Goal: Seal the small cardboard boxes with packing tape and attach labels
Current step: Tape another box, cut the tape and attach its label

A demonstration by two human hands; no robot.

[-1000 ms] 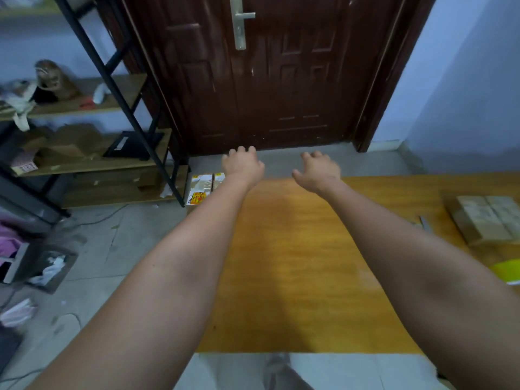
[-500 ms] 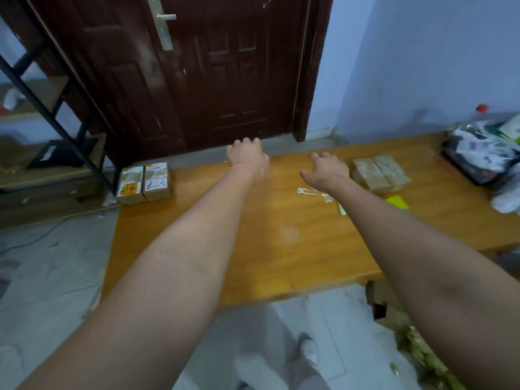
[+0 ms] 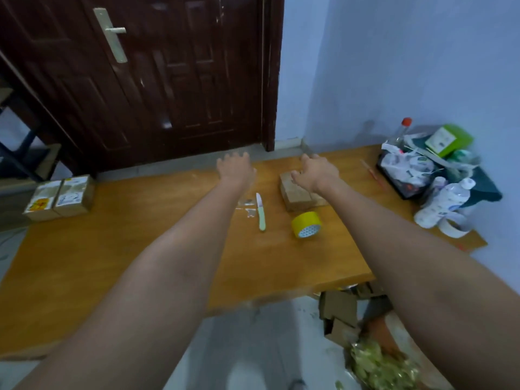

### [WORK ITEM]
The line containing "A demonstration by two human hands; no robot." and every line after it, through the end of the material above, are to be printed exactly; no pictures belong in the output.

### [WRITTEN SOLUTION]
A demonstration by two human hands; no robot.

[-1000 ms] 
[-500 ms] 
[+0 ms] 

No more work is needed on this exercise.